A gauche, globalement, l’accueil à cette double proposition de loi n’a pas été négatif. Le PS, „très majoritairement favorable“, a ainsi salué „une avancée historique“ en insistant sur le fait qu’il „n’est pas question d’obliger qui que ce soit à ce nouveau droit, il n’est pas question de donner un permis de tuer. Mais c’est bien d’une loi de liberté qu’il est question, une loi d’équilibre, la liberté des uns ne devant jamais entraver celle des autres“, a insisté le député socialiste Stéphane Delautrette. Et la députée macroniste Agnès Firmin Le Bodo, emportée par la hauteur de l’échange de vues qui avait précédé, a salué un débat „habité par la vie, sa beauté et sa finitude.“
Ces deux textes vont maintenant être examinés par le Sénat. Mais à l’évidence, l’Assemblée nationale se sera offert, pour deux semaines et en attendant la suite, une petite cure de philosophie qui, par les temps qui courent et entre deux débats plus féroces, ne pouvait lui nuire …
Les cinq conditions à réunir pour pouvoir réclamer une „aide à mourir“
– Etre majeur.
– Etre de nationalité française ou résider de façon stable et régulière en France.

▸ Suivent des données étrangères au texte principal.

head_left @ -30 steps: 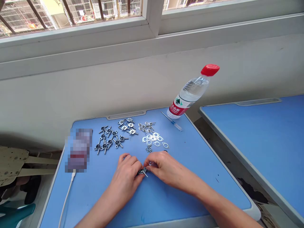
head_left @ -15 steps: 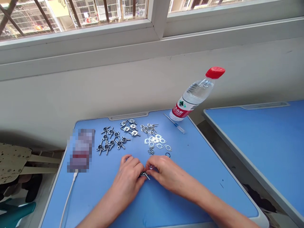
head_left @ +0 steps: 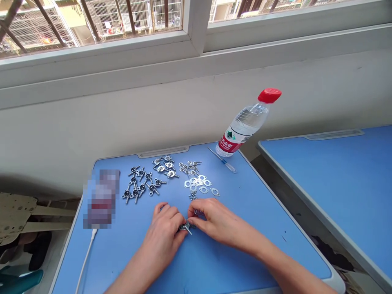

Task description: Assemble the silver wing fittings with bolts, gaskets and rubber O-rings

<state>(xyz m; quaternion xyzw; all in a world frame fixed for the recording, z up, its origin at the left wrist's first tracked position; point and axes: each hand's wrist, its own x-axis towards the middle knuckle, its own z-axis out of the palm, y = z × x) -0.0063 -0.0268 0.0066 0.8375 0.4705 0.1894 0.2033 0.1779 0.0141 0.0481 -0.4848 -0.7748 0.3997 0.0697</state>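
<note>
Both hands low over the blue bench [head_left: 245,265], close together near its middle; the left hand [head_left: 167,226] is narrow, thumb and fingers pinching a small metal part [head_left: 186,227], a thin pin jutting from it toward the near edge; the right hand [head_left: 212,220] is narrow too, its fingertips at that part's right side, a small clear piece [head_left: 199,213] showing in the curl of finger and thumb; what the piece is, I cannot tell.

Just beyond the hands, a little heap of screws [head_left: 192,195]; behind these, flat silver plates [head_left: 203,190], some overlapping; farther back, ring-ended pins [head_left: 192,166] in a loose bunch; to their left, plate-topped fittings [head_left: 161,168]; left again, black-centred fittings [head_left: 142,188], loosely scattered.

At the far right corner, a red-capped water bottle [head_left: 241,126], seen slanting rightward; a slim tool [head_left: 226,164] with a clear handle lies just before it; at the left edge, a pixelated flat object [head_left: 102,196], white cable [head_left: 86,259] running from its near end.
</note>
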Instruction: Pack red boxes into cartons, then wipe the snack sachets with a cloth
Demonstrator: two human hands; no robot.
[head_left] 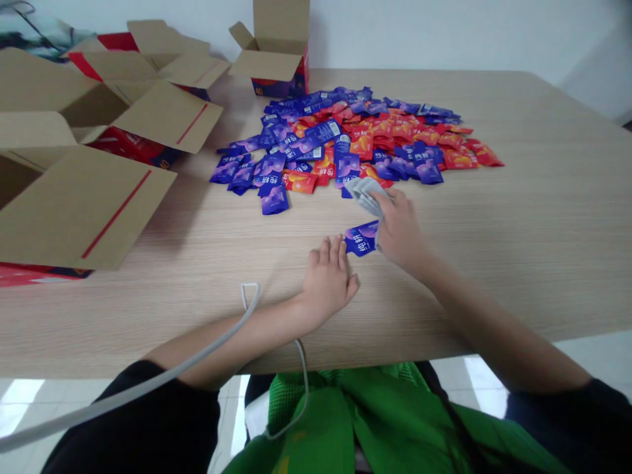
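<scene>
A single purple sachet (361, 238) lies flat on the table in front of me. My left hand (328, 274) rests palm down, fingers stretched out, with its fingertips at the sachet's left end. Over the right end is my right hand (401, 227), its fingers closed around a folded grey cloth (365, 193). The cloth sticks out toward the pile, and a bit of it hangs by the sachet. Just beyond both hands spreads a heap of purple sachets (270, 170) and red-orange sachets (395, 131).
Several open cardboard boxes (168, 118) with flaps spread stand along the left side. Another open box (279, 66) is at the back by the wall. A white cable (197, 359) crosses over my left forearm. The wooden table's (513, 263) front edge is close to my body.
</scene>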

– Etre atteint „d’une affection grave et incurable, quelle qu’en soit la cause, qui engage le pronostic vital, en phase avancée“ ou „terminale“. La notion de „phase avancée“ se caractérise par „l’entrée dans un processus irréversible marqué par l’aggravation de l’état de santé de la personne malade qui affecte sa qualité de vie“.
– Présenter „une souffrance physique ou psychologique constante“ qui est „soit réfractaire aux traitements, soit insupportable selon la personne“ lorsqu’elle a „choisi de ne pas recevoir ou d’arrêter“ un traitement. Une souffrance psychologique seule „ne peut en aucun cas permettre de bénéficier de l’aide à mourir“.
– Etre „apte à manifester sa volonté de façon libre et éclairée“. Une personne dont le discernement est „gravement altéré“ ne peut être éligible.